Fed Likely to Announce Taper in November, Former Fed Official Says

Fed Likely to Announce Taper in November, Former Fed Official Says
The Federal Reserve building in Washington on May 1, 2020. (Kevin Lamarque/Reuters)
Reuters
9/3/2021
Updated:
9/3/2021

The U.S. Federal Reserve is likely to announce the tapering of its asset purchases in November and begin the process a month later, former Federal Reserve official Dennis Lockhart said on Thursday.

Waiting until November will give policymakers more data on the labor market’s recovery and economic growth, Lockhart told the Reuters Global Markets Forum (GMF).

But Lockhart, president of the Atlanta Fed from 2007 to 2017, warned “a particularly bad next two months” could postpone this timeline.

The Fed’s September meeting will be the first since the Jackson Hole symposium where Chairman Jerome Powell only said tapering could be “this year.”

Fed policymakers will also release their summary of economic projections at the September meeting, which Lockhart said they may want to get “out of the way” before giving a taper schedule.

The economic projections “could present a picture not entirely consistent with the tapering decision in some respects,” he said.

Lockhart was “agnostic” on the route the central bank might take to unwind its $120 billion worth of monthly bond purchases—whether by following the post-Great Recession playbook and first cutting back Treasury purchases, or leading with mortgage-backed securities to calm a red-hot housing market.

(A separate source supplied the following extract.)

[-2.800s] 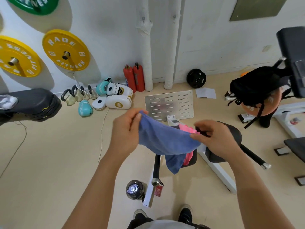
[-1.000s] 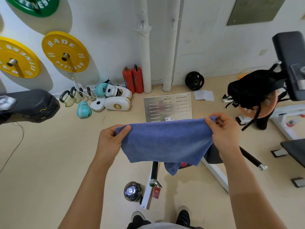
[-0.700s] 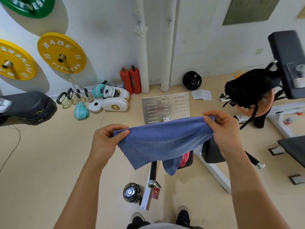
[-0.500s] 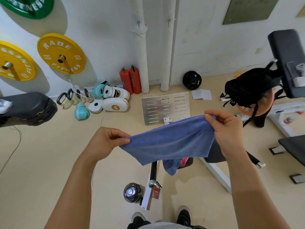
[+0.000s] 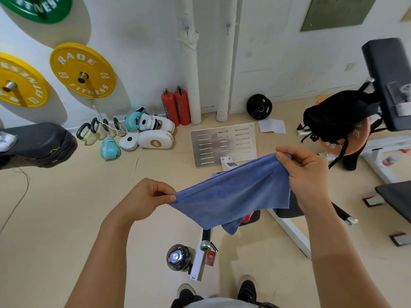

Lockhart believes financial markets should absorb tapering without much volatility, but that the Fed should worry about persistent market unrest if it spills into the real economy.

Lockhart, currently Senior Fellow at the Harvard Kennedy School, sees inflation as transitory “for now”.

These price pressures could last through 2022, making it vital to manage inflation expectations, he said.

Despite some calls for the Fed to focus more on green policies, Lockhart believes the central bank’s current mandate should not be changed.

Two policymakers told GMF the onus of promoting green investments should lie with governments and not central banks.

Lockhart also noted that the Fed was serious in addressing inequality, particularly employment among women and minorities.

“The ”inclusion“ word ... signals an important change in the (Fed’s) mentality.”